• _About this exercise_
In the listing that follows, the range to quote begins at the line that has "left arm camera" and ends after the line that has "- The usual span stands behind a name"; quote it verbatim and add nothing.

• _Data under study_
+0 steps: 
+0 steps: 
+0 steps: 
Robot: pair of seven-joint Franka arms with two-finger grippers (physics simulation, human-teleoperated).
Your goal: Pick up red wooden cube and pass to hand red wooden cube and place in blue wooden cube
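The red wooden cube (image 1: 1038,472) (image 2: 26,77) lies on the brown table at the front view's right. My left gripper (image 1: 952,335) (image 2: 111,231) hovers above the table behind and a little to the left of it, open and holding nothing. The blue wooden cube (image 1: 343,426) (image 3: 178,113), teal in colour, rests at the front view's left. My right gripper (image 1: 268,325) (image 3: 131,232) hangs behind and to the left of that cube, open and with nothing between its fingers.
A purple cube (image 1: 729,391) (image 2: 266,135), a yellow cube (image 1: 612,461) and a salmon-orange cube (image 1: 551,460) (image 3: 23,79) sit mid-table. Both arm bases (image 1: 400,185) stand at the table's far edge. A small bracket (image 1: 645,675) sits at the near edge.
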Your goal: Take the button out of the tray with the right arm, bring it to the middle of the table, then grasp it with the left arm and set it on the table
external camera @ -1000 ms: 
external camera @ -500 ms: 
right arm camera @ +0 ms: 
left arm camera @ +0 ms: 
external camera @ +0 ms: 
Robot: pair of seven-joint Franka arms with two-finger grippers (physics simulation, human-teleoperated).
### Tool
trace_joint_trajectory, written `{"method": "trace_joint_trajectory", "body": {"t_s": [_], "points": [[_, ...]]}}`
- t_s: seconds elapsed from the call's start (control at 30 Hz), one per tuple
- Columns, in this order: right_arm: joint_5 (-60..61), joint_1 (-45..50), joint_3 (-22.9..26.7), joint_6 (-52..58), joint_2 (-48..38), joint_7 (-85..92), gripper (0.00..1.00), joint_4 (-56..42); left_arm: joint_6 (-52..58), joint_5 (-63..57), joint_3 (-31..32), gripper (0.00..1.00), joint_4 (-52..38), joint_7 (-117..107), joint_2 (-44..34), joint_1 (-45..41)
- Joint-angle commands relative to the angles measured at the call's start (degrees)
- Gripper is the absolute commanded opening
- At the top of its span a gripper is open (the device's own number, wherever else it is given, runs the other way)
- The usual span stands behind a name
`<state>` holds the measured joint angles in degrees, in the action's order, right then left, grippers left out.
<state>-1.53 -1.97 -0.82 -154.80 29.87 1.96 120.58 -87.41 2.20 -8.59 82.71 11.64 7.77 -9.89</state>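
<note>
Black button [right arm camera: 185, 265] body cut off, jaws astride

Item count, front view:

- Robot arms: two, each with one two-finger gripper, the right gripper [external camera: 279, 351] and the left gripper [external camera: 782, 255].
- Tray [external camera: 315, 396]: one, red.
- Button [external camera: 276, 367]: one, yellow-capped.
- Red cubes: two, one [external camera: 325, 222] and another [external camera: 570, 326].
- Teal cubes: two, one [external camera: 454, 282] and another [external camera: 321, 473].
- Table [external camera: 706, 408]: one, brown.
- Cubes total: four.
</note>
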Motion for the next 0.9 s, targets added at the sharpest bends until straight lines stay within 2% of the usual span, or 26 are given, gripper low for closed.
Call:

• _Answer below_
left arm camera @ +0 ms: 
external camera @ +0 ms: 
Robot: pair of seven-joint Franka arms with two-finger grippers (physics simulation, human-teleoperated).
### Tool
trace_joint_trajectory, written `{"method": "trace_joint_trajectory", "body": {"t_s": [_], "points": [[_, ...]]}}`
- t_s: seconds elapsed from the call's start (control at 30 Hz), one per tuple
- Columns, in this order: right_arm: joint_5 (-60..61), joint_1 (-45..50), joint_3 (-22.9..26.7), joint_6 (-52..58), joint_2 (-48..38), joint_7 (-85..92), gripper (0.00..1.00), joint_4 (-56..42); left_arm: joint_6 (-52..58), joint_5 (-63..57), joint_3 (-31..32), gripper (0.00..1.00), joint_4 (-52..38), joint_7 (-117..107), joint_2 (-44..34), joint_1 (-45..41)
- Joint-angle commands relative to the angles measured at the call's start (degrees)
- Gripper is the absolute commanded opening
- At the top of its span a gripper is open (the device's own number, wherever else it is given, runs the other way)
- The usual span stands behind a name

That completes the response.